Perché nella disgrazia alcuni bambini sono più fortunati di altri. Nella disgrazia alcune famiglie sono più capaci di altre più fortunate per cultura, possibilità, chance.

C. mi dice che è dura. E’ dura per l’altro figlio che ha, è dura per l’equilibrio di una famiglia. E’ dura.

C. guarda Daniele e mi dice che è bellissimo e se ho in mente di avere un secondo figlio.

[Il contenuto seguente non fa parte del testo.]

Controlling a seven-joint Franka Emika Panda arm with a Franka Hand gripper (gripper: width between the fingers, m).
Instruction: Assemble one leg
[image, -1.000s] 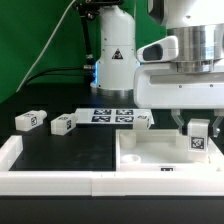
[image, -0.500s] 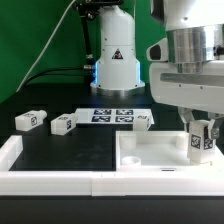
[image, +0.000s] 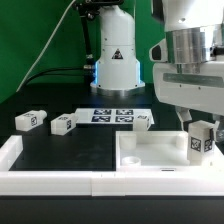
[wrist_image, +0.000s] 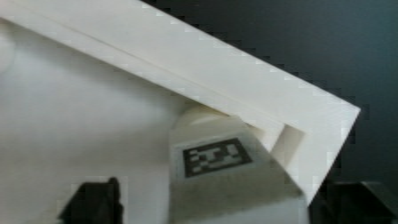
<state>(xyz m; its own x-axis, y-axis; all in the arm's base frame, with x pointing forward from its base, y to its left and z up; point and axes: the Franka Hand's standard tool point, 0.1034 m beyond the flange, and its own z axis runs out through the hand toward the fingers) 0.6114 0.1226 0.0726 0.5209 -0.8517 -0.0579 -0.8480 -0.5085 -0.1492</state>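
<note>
My gripper (image: 203, 126) is shut on a leg (image: 201, 142), a small white block with a black-and-white tag. It holds the leg upright at the far right corner of the large flat white square piece (image: 150, 152). In the wrist view the leg (wrist_image: 231, 160) stands between my dark fingers (wrist_image: 93, 200) against the corner of the square piece (wrist_image: 107, 110). Three more legs lie on the black table: two on the exterior view's left (image: 30, 119) (image: 63, 123) and one near the middle (image: 143, 120).
The marker board (image: 110, 114) lies flat behind the loose legs. A raised white border (image: 60, 181) runs along the table's front and left side. The robot's base (image: 115, 60) stands at the back.
The gripper and the leg have shifted a little to the exterior view's right and slightly down over the square piece's corner. The loose legs have not moved.
</note>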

La guardo e le sorrido, raccontandole che Daniele è il mio miracolo nato con una fivet e che sì, mi piacerebbe tanto ma, come lei sa meglio di me, la vita spesso decide per noi, indipendentemente dai nostri desideri.

Mi guarda e capisce.

“Se ti abbraccio, non avere paura” sembra volerle dire Daniele che la guarda da sotto in, di lato, sorridendole con il sole in mano.

P.S.

Un abbraccio virtuale a tutti i bambini che pensano in modo differente, alle loro mamme, alle famiglie con le quali mi scuso se ho usato termini impropri, poco esatti o se ho in qualche modo leso la loro sensibilità. Ho una stima profondissima di tutte le persone, le madri in modo particolare che giorno dopo giorno si mettono in discussione, si smontano, scavano e cercano parole, silenzi, ritmi, varchi, spazi e tempi, dove raggiungere i propri figli, oltre il silenzio.

lunedì 5 agosto 2013

Un bimbo piccolo davanti ad un mare grande

Lui è biondo, praticamente bianco. Era biondo anche prima, ma adesso sembra il figlio di due lettoni. Ed e' nero. Non ha neanche il ben che minimo segno. È' integralmente abbronzato. Ha sposato la causa del naturalismo puro, quindi non posterò alcuna foto per ovvie ragioni. Vive praticamente nudo h24 allo stado brado. Un selvaggio. Lui ride. Ride h 24. Ha molto da fare con secchiello e paletta, molto da fare nell'acqua, molto da fare con il giardino, il fuoco, cioè il barbecue. Lui ha molto da fare. È che quello che ha da fare lo deve fare con me. Mi vuole vicino, sempre. Nonostante altre persone con noi, lui vuole me. Viviamo in simbiosi e ci godiamo questo tempo prezioso. I giorni scorrono lenti, hanno il ritmo semplic delle giornate al mare, l'odore di salsedine, le docce, la sabbia, l'acqua, i bagni, le serate in giardino, le zanzare. Cose piccole, piccoli doni.
Grande, semplice felicità.
Sono intensi sentimenti, emozioni che cerco di far sedimentare, espressioni che cerco di non dimenticare. Sono grata alla mia mamma che ci ha permesso tutto questo, e alla vita che mi sta regalando tanto.
Amo la mia stramba famiglia. Mio marito, mio fratello, il mio cane. Amo ogni loro assurda caratteristica, i difetti i pregi.
Questa mattina siamo arrivati presto al mare. Eravamo quasi soli. Ci tenevamo per mano lungo il bordo del mare. Le nostre ombre erano stagliate sulla sabbia. Una grande ed una piccola, piccola. Non riuscivo a trattenere le lacrime che venivano giù, silenti. " no piangere, mamma, pensa bimbo" e mi ha stretto forte.
Ho pensato che nessun dolore sarà mai pianto come l'amore.